The Republican drug plan troubled me in part because of its gaps in coverage, its privatization of the Medicare program, and its special protections for drug company profits. Moreover, my initial concerns regarding implementation of Part D has been borne out over these last few days. Republicans crafted a drug plan that is not only insufficient for many of our nation’s seniors struggling to afford their medications, but is also an implementation nightmare.
There have been a variety of Part D complications, including incorrectly printed information, long waits for assistance, and large amounts of dense details to consider. Part D implementation has been particularly difficult for those who need the most help. Unfortunately, it is those who need the most help that are running into the most problems.
Those who qualify for both Medicare and Medicaid (also known as “dual eligibles”), are frequently the population group most in need of assistance. As such, they are entitled to extra help from the government. So imagine the surprise of some of my constituents — and many others across the U.S. — when they visited their local pharmacies recently, only to be told they would have to pay full price for their medications. For many of these dual eligibles who were receiving medication assistance before 2006, they would have been better off had Part D never gone into effect.

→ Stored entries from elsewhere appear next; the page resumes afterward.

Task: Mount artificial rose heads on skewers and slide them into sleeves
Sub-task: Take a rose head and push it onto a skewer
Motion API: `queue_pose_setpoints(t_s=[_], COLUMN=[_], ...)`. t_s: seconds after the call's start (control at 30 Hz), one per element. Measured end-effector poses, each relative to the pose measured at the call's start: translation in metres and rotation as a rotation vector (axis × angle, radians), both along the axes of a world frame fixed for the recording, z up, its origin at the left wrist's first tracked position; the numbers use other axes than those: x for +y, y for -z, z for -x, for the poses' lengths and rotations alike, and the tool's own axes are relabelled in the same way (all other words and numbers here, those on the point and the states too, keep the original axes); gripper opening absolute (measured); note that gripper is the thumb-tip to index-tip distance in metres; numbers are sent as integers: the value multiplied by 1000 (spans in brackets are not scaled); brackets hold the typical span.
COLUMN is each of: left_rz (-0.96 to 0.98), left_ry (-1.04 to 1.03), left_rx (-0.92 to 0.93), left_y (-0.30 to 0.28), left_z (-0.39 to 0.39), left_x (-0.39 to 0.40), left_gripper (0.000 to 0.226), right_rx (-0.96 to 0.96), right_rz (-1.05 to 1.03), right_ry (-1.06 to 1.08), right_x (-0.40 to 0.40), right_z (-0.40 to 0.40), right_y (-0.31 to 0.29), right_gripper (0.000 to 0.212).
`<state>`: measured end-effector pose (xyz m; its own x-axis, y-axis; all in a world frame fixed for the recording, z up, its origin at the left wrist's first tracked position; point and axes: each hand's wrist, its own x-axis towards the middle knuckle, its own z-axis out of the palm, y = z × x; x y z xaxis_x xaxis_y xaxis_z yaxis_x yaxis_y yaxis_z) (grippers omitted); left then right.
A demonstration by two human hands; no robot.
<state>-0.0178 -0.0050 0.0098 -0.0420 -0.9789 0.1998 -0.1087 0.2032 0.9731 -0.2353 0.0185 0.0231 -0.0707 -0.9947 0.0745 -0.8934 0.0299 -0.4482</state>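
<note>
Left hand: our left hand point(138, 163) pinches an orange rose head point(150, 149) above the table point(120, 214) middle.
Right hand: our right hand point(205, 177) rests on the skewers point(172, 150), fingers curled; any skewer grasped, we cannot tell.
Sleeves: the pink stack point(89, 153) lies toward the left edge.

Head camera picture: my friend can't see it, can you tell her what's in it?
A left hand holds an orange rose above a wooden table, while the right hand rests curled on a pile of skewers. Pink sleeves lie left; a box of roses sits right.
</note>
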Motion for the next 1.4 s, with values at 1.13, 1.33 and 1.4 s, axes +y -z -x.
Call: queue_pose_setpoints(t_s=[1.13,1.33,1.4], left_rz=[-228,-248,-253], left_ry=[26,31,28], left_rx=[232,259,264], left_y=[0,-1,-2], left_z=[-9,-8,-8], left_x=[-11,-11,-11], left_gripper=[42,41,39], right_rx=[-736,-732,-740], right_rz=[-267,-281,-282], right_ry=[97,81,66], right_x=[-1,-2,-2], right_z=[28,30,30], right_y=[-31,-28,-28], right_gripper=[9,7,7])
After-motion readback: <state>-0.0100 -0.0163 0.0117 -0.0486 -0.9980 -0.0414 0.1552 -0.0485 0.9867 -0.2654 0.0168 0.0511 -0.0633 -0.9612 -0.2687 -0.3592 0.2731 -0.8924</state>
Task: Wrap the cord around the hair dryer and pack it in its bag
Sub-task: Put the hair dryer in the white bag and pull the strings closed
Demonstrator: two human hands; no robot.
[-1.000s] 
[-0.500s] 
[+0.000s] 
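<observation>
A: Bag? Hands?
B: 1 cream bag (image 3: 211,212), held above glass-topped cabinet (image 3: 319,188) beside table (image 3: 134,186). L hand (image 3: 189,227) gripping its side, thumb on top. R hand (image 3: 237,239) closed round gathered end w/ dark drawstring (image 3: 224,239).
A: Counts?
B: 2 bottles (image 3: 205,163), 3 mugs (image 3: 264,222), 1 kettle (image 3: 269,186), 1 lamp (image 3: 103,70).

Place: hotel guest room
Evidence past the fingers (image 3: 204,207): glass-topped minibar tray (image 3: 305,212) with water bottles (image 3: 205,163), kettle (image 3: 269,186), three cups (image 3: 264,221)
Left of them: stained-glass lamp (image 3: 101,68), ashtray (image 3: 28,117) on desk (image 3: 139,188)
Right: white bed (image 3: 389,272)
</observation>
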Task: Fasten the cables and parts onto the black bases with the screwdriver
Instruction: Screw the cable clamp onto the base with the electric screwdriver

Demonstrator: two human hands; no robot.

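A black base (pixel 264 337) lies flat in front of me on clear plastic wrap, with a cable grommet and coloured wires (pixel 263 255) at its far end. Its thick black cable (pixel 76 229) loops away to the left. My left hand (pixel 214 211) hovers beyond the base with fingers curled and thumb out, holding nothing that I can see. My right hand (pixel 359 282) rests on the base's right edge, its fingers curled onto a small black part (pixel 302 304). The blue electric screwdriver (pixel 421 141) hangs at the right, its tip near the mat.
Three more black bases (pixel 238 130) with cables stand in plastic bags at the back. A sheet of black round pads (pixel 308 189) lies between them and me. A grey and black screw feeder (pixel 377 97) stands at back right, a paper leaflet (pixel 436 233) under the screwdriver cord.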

It became apparent that many dual eligibles had been wrongly removed from the Medicare system that keeps the list of those who qualify for special assistance. The Centers for Medicare and Medicaid Services (CMS), which oversees Medicare, has said the error will be corrected, but they have no current timeframe for completion. In the meantime, my office and others are frequently working on a case-by-case basis to ensure that no senior who is entitled to medication assistance is being told they have to go without. In the meantime, pharmacists are frequently bearing much of the burden of tracking down information for individuals who are not showing up in the CMS system. In the meantime, seniors are left to wonder why there wasn’t a better drug plan coupled with a better plan for implementation.
My offices will continue to help my constituents in any way we can to make sure seniors get what they were promised under this Republican bill. However, I encourage us all to consider if there isn’t a better way, a better Part D. A Part D that is simpler. A Part D that is a clear Medicare program — not a complicated, privatized system that relies on many different private companies. Ultimately, our nation’s health relies on a healthcare system based on sense, not on a middle-of-the-night vote with far-right Republicans reassuring their own. We have already seen the negative impact of such a strategy play out in the matter of just a few days.